Question

6. A firm’s production function is Y = K½ L½ [Note: This is the same thing as saying the “square root” of K*L. In other words if K = 9 and L = 9, it could produce 3*3 (or alternatively the square root of 81) = 9 units of output.]

a) Draw the isoquants corresponding to 1, 2, 3, and 4 units of output produced. (This may require some thinking… to get you started, for the 2 unit isoquant, set Y = 2, so K½ L½. =2. Square both sides and now K*L = 4. K = 4/L. From here you should be able to come up with a few points to draw on the isoquant and extrapolate its shape.) (2 pts)

b) Suppose that the firm produces 10 units of output using 20 units of capital and 5 units of labor. Compute the MPL by allowing labor to rise by one unit to 6 and comparing the old and new output level. Do the same for MPK. (2 pts)

c) Compute the MRTS based on your answer to (b) (1 pt)

d) This is a 2 point BONUS Question: Of course your answers to (b) and (c) above are imperfect approximations. Now try to compute the MPL and MPK using calculus… the MPL is ∂Y/∂L, which is ½* K½ L-½, which is the same thing as saying “one half times the square root of (K/L).” Compute the MRTS at 20 units of K and 5 units of L producing 10 units. (If you are one of the students who has yet to take calculus, feel free to ask someone for help or consult my “crash course” handout if you want to try for these bonus points.)

e) Assuming this firm is optimizing by using 20 units of capital and 5 units of labor to produce 10 units of output, what must the price ratio between labor and capital (w/r) be? (If you calculated D for bonus points, use this MRTS, if you did not, use MRTS from C). (1 pt)

Answer 1

a).

Consider the following table and fig of isoquant.

b).

Consider the given problem here the production function is given by, “Y = K^0.5*L^0.5”. So, if “K=20” and “L=5”, the “Y=(K*L)^0.5 = 100^0.5=10. Now, as “L” increases by 1, to “L=6”, the corresponding output is , “Y=(K*L)^0.5 = (20*6)^0.5 = 120^0.5 = 10.95. So, the MPL, is the difference between “10.95” and “10”. SO, here the “MPL” is “0.95”.

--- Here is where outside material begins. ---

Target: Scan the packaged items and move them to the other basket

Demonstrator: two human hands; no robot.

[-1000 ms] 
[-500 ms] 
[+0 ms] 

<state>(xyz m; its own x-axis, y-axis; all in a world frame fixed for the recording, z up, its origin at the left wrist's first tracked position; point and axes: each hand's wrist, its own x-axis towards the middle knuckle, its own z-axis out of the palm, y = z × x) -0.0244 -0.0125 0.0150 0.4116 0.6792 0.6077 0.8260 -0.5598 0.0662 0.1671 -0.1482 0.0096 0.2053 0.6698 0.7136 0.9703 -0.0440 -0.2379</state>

Now, as “K” increases by 1, to “K=21”, the corresponding output is , “Y=(K*L)^0.5 = (21*5)^0.5 = 105^0.5 = 10.25 So, the MPK, is the difference between “10.25” and “10”. SO, here the “MPK” is “0.25”.

c).

As we know that the MRTS is the ratio of “MPL” and “MPK”. SO, here the MRTS, is “MPL/MPK=0.95/0.25=3.8.

d).

The production function is given by, “Y = K^0.5*L^0.5”, => MPL = (1/2)*(K/L)^0.5, => at “K=20” and “L=5”, “MPL = 0.5*(20/5)^0.5 = 0.5*4^0.5=0.5*2 = 1 > 0.95.

Similarly, MPK = (1/2)*(L/K)^0.5, => at “K=20” and “L=5”, “MPK = 0.5*(5/20)^0.5 = 0.5*(1/4)^0.5=0.5*0.5 = 1/4=0.25.

So, the MRTS is the ratio of MPL to MPK, => MRTS is “MPL/MPK”, => (1/1/4) = 4 > 3.8.

e).

The firm is optimizing by producing 10 units, where “K=20” and “L=5”. So, here the “W/R”, must be equal to “MRTS”. So, the input price ratio is “MRTS=4”.